WORK INSTRUCTION –
Everything in the data below is left aside except the lines from the one containing "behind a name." through the one containing "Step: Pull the"; repeat those exactly.

INFORMATION SUPPLIED –
===
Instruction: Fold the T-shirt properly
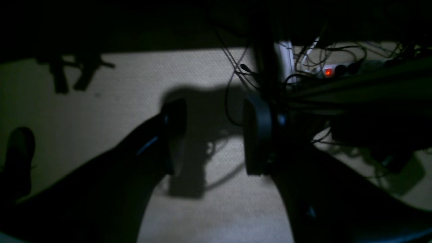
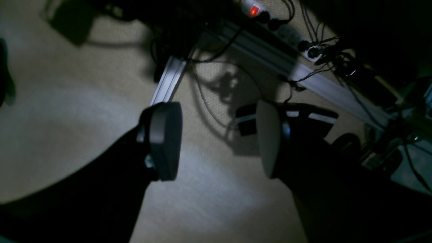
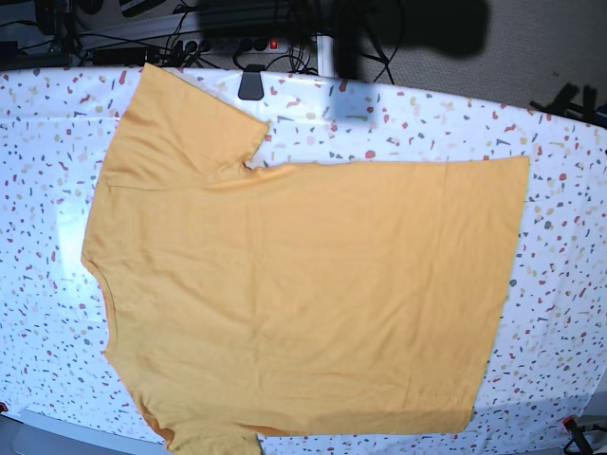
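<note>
Left claw (image 1: 216, 135) open, right claw (image 2: 219, 138) open, T-shirt (image 3: 303, 294) flat

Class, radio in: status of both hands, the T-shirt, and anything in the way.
Left hand open, empty, over floor. Right hand open, empty, over floor. T-shirt flat on tablecloth, unfolded, plain side up. Nothing on the shirt.

Bench (image 3: 569, 237) w/ white speckled tablecloth (image 3: 38, 284); orange-yellow T-shirt (image 3: 303, 294) spread flat directly on cloth, one sleeve toward far edge, hem at right; small dark object (image 3: 250, 83) at far edge, unidentifiable.
</note>
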Available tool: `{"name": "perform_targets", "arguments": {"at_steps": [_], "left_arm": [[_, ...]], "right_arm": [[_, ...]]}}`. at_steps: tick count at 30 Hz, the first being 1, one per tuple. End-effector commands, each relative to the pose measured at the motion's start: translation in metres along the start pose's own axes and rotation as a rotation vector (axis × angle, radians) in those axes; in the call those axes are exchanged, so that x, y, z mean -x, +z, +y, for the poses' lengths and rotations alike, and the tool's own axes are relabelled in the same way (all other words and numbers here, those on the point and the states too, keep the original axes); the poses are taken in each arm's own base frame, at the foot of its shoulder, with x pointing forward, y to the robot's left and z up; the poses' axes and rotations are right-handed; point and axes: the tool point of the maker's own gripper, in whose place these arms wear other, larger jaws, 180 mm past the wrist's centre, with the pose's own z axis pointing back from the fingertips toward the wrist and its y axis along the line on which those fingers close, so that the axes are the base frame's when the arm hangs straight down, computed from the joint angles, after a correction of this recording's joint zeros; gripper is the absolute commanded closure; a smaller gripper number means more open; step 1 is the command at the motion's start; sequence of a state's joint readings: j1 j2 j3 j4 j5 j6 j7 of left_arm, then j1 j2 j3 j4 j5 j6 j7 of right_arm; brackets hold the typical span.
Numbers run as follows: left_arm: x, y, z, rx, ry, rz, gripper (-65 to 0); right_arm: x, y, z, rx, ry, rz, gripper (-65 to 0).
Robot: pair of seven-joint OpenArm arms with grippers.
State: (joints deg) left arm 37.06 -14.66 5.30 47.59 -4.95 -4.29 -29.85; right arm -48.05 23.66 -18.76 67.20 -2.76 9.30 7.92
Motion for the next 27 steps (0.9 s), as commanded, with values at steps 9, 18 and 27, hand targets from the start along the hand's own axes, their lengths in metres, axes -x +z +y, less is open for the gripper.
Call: {"name": "perform_targets", "arguments": {"at_steps": [9, 18, 27], "left_arm": [[-0.011, 0.056, 0.001, 0.001, 0.073, -0.046, -26.4], [-0.056, 0.081, -0.018, 0.045, 0.065, -0.108, -26.4], [-0.115, 0.091, 0.002, -0.07, -0.018, -0.244, -26.4]], "right_arm": [[-0.004, 0.058, 0.039, -0.095, 0.026, -0.023, -35.1], [-0.061, 0.075, 0.036, -0.078, 0.068, -0.133, -35.1], [-0.155, 0.099, 0.017, 0.039, 0.161, -0.37, -35.1]]}}
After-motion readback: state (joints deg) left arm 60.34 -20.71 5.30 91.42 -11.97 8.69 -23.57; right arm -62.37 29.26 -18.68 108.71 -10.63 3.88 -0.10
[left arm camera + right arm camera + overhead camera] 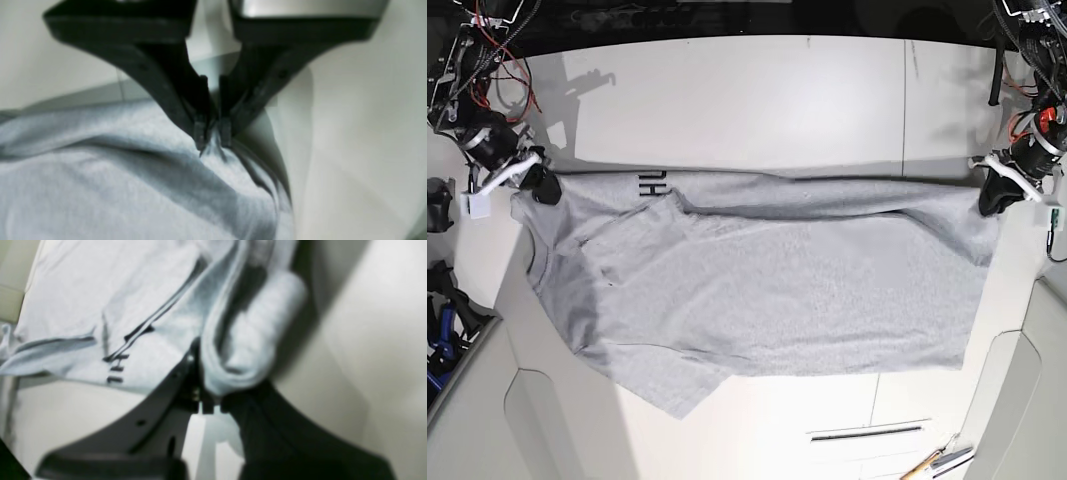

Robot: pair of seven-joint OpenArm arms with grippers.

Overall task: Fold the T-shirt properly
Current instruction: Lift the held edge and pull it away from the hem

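Two black grippers hold one grey T-shirt (777, 290) over a big white worktop (757, 75). The left gripper (213, 141) has its tips pinched tight on a bit of the cloth. The right gripper (213, 403) is closed on the shirt too, and a thick bunch of cloth flops over its tips. In the base view, the left one is at the right side and the right one is at the left side. The shirt goes almost all the way across between them. Its top edge makes one long, nearly straight line, with a strip of cloth folded over below it. The rest spreads down toward the bottom of the view, with one corner poking down at the lower left. A few small black printed marks (653, 183) show on the folded strip, near the right gripper. The worktop is shiny and pale, with thin dark lines on it. Two arms reach in, one from each top corner, and each has red wires. Near the bottom edge of the base view there is one long thin slot (865, 433). Beside it lie some thin sticks like pens (942, 460), but I cannot count them well. Dark things and cables (445, 330) sit at the far left side.
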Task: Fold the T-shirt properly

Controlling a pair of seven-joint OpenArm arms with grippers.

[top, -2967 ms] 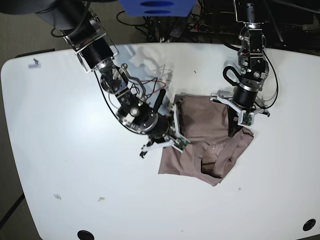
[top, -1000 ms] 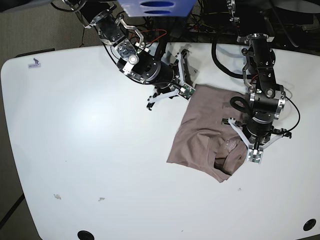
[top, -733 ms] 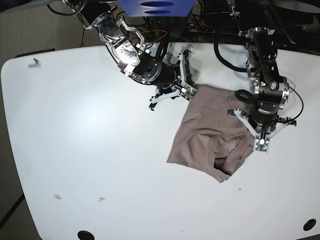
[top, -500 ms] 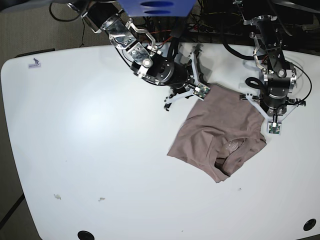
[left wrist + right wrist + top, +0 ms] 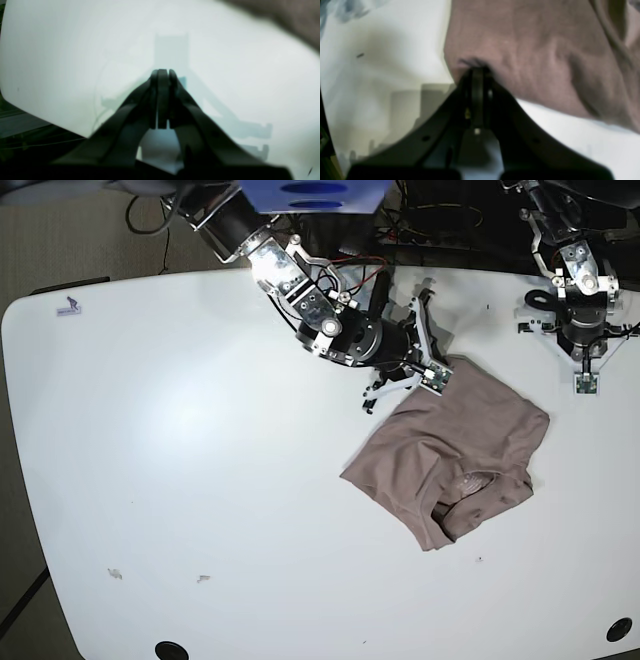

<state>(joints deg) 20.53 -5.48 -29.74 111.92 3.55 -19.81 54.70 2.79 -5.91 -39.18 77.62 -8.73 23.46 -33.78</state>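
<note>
**Q:** At the near side of the table, where does the shirt lie, and why that way?

**A:** Right of centre in the base view, part-folded and rumpled. One corner lies at the right gripper, which is fully closed. The right wrist view shows the closed tips at a puckered fabric edge. Judgement: that corner is pinched so the cloth can be drawn flat or turned over.

**Q:** And the far arm?

**A:** The left gripper hangs closed over bare table near the far right edge, well apart from the shirt. The left wrist view shows its tips pressed together with nothing between them. Judgement: it is parked clear of the cloth.

**Q:** What is unclear?

**A:** Both wrist views are blurred. How much cloth sits between the right jaws cannot be told. Sleeves and collar are lost in the folds; only a dark pocket shows near the front edge.
</note>
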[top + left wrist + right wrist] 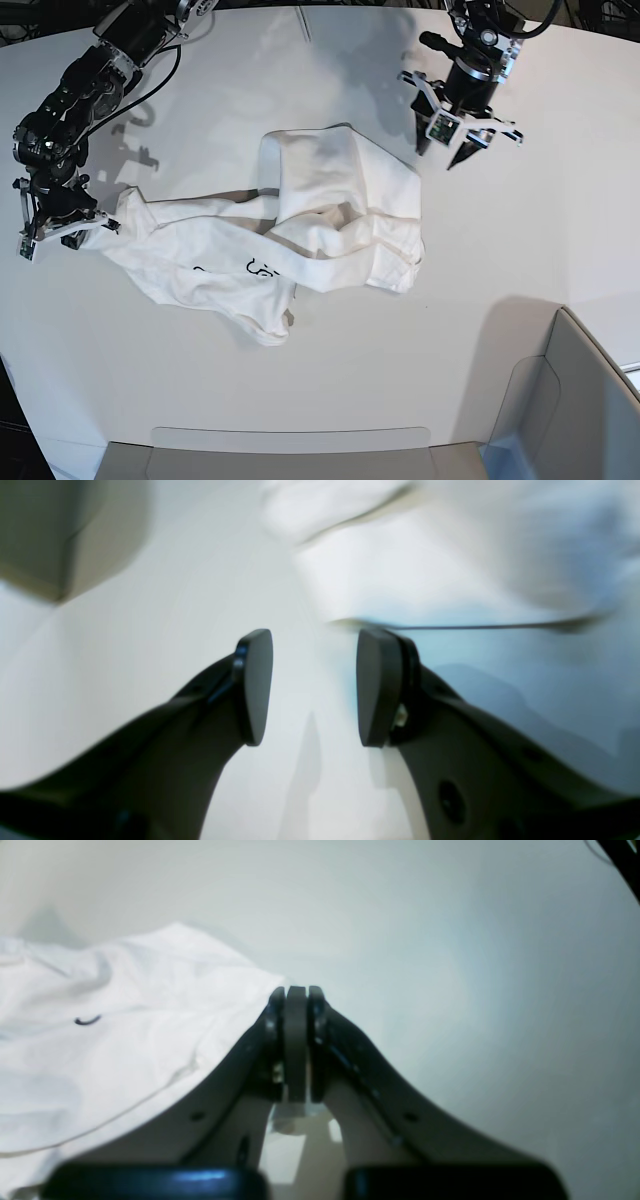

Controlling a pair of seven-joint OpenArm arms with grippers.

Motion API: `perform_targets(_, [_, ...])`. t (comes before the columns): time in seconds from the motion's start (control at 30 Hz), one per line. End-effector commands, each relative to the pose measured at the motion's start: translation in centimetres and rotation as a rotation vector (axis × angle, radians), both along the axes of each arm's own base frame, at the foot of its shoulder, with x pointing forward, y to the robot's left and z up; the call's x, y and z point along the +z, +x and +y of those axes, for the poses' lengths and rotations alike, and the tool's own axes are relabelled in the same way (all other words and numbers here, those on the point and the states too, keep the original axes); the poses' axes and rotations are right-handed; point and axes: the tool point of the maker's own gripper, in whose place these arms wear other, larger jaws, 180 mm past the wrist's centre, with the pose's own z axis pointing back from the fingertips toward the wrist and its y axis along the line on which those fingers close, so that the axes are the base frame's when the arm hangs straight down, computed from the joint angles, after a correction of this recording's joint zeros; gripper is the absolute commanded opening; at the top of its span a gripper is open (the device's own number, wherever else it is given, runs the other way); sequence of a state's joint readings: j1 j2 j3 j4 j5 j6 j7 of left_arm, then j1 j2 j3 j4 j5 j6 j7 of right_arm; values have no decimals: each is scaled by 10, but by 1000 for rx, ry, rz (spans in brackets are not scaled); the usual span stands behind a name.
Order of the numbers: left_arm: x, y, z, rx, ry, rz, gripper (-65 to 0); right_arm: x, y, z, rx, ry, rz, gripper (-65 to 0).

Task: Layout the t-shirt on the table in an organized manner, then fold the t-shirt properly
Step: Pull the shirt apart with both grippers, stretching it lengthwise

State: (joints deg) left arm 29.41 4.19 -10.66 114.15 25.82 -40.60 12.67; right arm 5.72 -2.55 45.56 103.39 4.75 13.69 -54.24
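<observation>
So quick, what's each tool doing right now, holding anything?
Left tool: open, empty, above the table beside the t-shirt.
Right tool: shut at the t-shirt's edge; whether it pinches cloth cannot be told.

Both arms are black and jointed, looped with thin black cables, the left gripper [446,150] carrying flat dark oval pads [257,685] and the right gripper [48,222] pale brackets with small screw holes.
</observation>
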Motion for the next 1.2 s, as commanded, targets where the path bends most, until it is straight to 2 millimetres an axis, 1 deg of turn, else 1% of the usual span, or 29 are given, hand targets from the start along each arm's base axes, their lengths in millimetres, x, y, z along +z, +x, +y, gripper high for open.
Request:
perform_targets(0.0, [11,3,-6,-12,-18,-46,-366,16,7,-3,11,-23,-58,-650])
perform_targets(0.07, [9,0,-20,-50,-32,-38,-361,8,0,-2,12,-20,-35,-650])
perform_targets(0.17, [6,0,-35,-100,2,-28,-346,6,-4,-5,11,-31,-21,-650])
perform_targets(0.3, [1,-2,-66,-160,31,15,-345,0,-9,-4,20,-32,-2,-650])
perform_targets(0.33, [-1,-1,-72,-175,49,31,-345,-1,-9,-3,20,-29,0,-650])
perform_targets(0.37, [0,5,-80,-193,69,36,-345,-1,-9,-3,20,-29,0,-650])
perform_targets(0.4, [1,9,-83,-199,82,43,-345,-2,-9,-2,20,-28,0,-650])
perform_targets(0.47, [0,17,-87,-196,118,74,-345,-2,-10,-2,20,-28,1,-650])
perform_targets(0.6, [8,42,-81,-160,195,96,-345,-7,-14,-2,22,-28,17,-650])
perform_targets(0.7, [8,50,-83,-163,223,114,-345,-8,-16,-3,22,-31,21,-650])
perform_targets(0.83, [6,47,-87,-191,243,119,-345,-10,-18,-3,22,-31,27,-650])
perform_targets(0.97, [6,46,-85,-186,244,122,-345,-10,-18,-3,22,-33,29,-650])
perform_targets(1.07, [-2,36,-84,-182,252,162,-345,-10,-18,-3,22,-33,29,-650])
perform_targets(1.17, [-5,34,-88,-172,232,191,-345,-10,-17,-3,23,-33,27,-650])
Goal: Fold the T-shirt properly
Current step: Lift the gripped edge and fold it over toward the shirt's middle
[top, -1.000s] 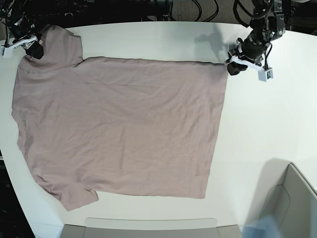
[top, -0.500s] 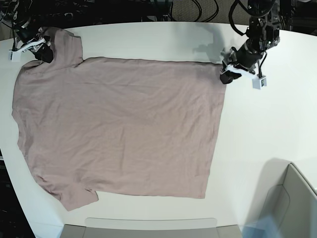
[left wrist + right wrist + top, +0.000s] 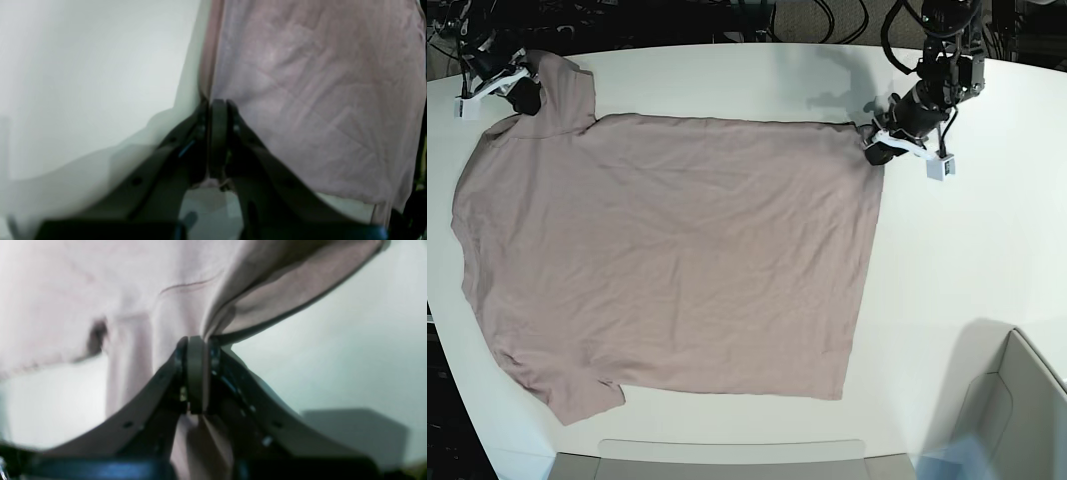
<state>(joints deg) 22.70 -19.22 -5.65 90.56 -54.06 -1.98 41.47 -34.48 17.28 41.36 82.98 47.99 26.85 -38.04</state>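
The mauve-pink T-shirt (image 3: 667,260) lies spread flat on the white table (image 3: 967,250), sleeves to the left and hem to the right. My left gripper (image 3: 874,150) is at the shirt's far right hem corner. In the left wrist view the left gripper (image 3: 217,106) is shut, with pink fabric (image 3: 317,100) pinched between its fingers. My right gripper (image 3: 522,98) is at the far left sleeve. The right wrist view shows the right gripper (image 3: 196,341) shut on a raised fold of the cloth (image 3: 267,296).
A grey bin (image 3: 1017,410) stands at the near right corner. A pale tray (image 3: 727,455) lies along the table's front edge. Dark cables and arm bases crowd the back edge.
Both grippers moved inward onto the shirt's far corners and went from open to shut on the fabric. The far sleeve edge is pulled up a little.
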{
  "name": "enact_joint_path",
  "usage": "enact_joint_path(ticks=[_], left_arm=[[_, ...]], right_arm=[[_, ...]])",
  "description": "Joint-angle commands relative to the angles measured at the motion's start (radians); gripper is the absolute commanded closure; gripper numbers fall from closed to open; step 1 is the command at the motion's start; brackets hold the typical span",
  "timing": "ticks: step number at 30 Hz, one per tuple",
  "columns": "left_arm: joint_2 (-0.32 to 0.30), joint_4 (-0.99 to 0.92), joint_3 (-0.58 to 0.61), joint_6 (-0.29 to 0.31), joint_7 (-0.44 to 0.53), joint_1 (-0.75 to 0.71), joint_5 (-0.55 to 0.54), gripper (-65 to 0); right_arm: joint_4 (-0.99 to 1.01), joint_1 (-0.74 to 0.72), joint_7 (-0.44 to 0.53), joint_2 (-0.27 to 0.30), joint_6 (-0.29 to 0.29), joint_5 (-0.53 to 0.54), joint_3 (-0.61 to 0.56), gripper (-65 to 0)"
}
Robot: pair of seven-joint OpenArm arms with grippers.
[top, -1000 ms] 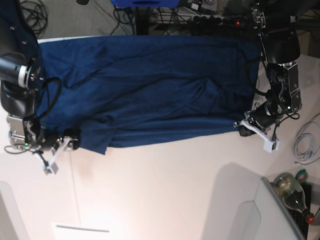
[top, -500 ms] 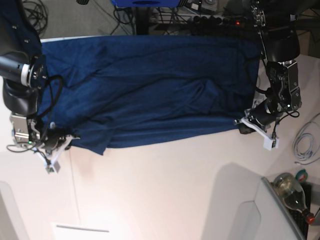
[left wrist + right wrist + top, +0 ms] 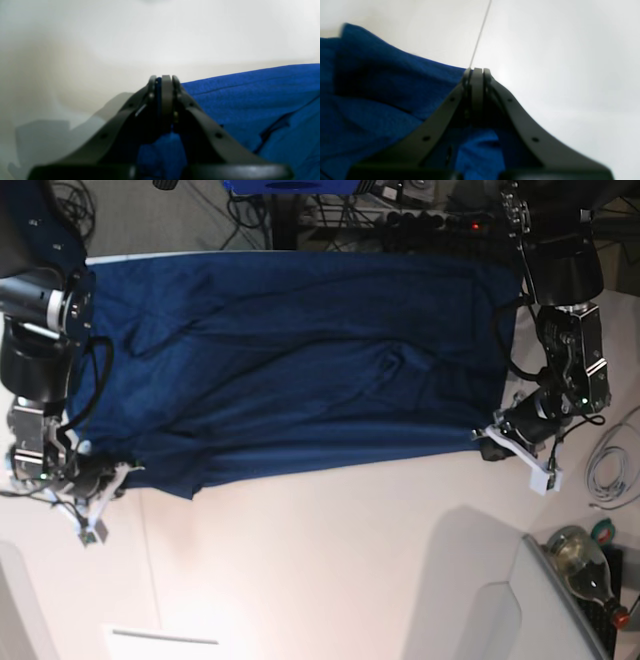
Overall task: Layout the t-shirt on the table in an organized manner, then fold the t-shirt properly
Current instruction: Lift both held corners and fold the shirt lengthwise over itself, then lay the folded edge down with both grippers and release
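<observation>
One navy t-shirt is spread over one white tabletop. Two robot arms work at it, one claw apiece: the left claw and the right claw. Off past the tabletop's corner lies one glass bottle, and beside it one coil of pale cable.

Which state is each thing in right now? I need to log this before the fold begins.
t-shirt: spread on the table, wrinkled, unfolded.
left gripper: shut on the t-shirt's edge.
right gripper: shut on the t-shirt's edge.
table: bare in front of the shirt.
</observation>
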State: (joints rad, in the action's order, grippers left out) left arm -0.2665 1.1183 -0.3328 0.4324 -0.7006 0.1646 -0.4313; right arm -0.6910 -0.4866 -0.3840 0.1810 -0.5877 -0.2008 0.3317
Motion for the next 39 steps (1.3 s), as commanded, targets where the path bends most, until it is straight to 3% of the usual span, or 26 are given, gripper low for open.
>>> enact_joint_path(ticks=[1, 5, 10, 22, 27, 31, 39], left_arm=[[-0.012, 0.019, -0.002, 0.001, 0.019, 0.022, -0.013, 0.0], [-0.010, 0.019, -0.007, 0.001, 0.019, 0.016, -0.014, 0.0], [-0.012, 0.042, -0.009, 0.001, 0.017, -0.009, -0.016, 0.0], [0.017, 0.306, -0.010, 0.001, 0.019, -0.211, -0.016, 0.0], [0.017, 0.382, -0.010, 0.001, 0.019, -0.288, -0.016, 0.0], [0.014, 0.394, -0.015, 0.003, 0.020, -0.319, -0.016, 0.0], [0.019, 0.454, -0.094, 0.050, 0.014, -0.343, -0.016, 0.0]], right_arm=[[-0.028, -0.027, 0.018, 0.012, -0.007, 0.010, 0.004, 0.0], [-0.111, 0.024, 0.015, 0.012, -0.015, 0.010, 0.004, 0.0], [-0.281, 0.119, -0.056, -0.008, -0.090, 0.011, 0.013, 0.0], [-0.652, 0.375, -0.177, -0.059, -0.091, 0.011, 0.014, 0.0], [-0.763, 0.490, -0.175, -0.071, -0.085, 0.011, 0.016, 0.0], [-0.841, 0.566, -0.175, -0.114, -0.085, 0.010, 0.053, 0.0], [-0.944, 0.650, -0.189, -0.130, -0.090, 0.010, 0.083, 0.0]])
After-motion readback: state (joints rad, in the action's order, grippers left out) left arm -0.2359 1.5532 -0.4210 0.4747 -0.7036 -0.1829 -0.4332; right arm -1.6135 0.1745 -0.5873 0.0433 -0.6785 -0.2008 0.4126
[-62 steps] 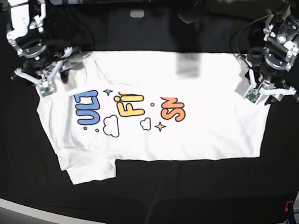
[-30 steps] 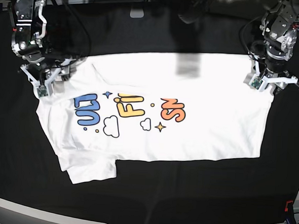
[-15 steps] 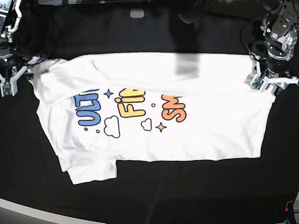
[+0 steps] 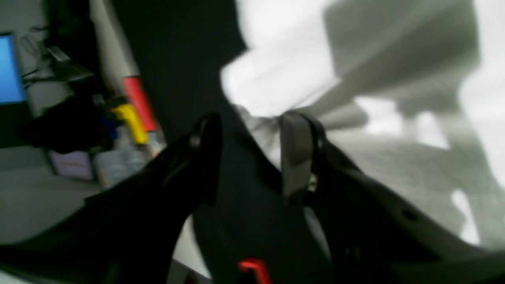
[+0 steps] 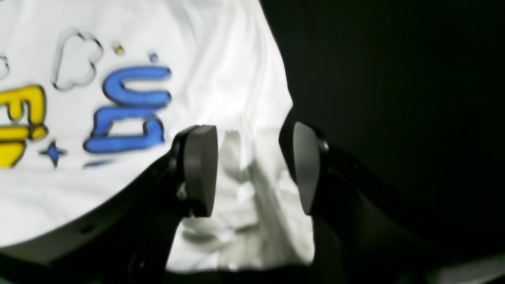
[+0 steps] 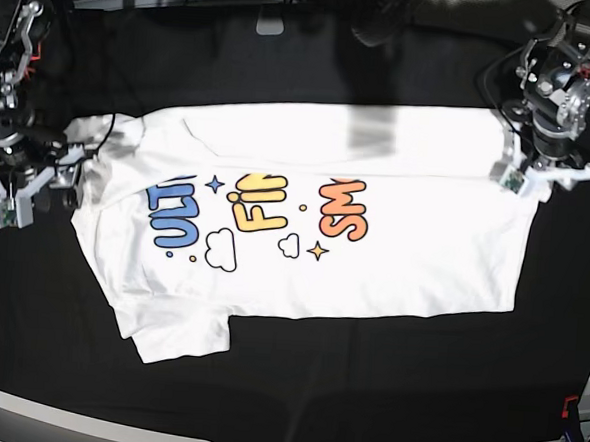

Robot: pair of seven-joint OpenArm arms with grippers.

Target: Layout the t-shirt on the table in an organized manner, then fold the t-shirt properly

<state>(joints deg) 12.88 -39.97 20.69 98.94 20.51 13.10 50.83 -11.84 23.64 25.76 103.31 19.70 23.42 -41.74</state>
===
SOLVED EXERCISE –
Motion API: `perform_targets(_, [_, ...])`. t (comes before the columns): time in seconds from the motion's start (control at 30 Hz), one per line. End-effector commands, each relative to the pose measured at the motion's start: translation in centimetres and rotation as a rotation vector (axis × angle, radians), both along the axes of each arm's own base frame, at the foot of its shoulder, with x pointing forward, y to the robot's left and z up; the call's x, y and z point along the +z, +x and +y of those axes, for the poses' lengths and rotations alike, and the tool's own axes are relabelled in the same way (all other words and numbers here, those on the point and the states too, keep the original axes); the poses' axes and rotations are right-handed; point and axes: the tool point of the maker's own gripper, in whose place these arms wear other, larger jaws, 180 mm past the wrist's centre, with the pose's own z axis pointing back from the fingertips toward the wrist and its y axis along the line on which those fingers close, so that the axes are the base frame's when the arm hangs straight down, computed from the joint angles, after a correction of this recording's joint zeros; gripper is the absolute commanded opening; at the top of its span a gripper is open (the device's own number, wherever else it is given, runs the other way); sequence of a state's joint readings: j1 j2 j3 j4 j5 j6 j7 of left_arm, then j1 j2 j3 j4 j5 j6 j7 of right_arm; values have no decimals: each is scaled by 10, but by 1000 for rx, ry, rz (spans in brackets are not scaled); the usual span stands behind a name.
Order of the numbers: left_arm: x, y, z, rx, ry, rz, gripper (-65 to 0); right_arm: x, y, z, rx, ry, rz, gripper (-65 to 0).

Task: Layout the t-shirt on the table in an organized manner, then fold the t-shirt properly
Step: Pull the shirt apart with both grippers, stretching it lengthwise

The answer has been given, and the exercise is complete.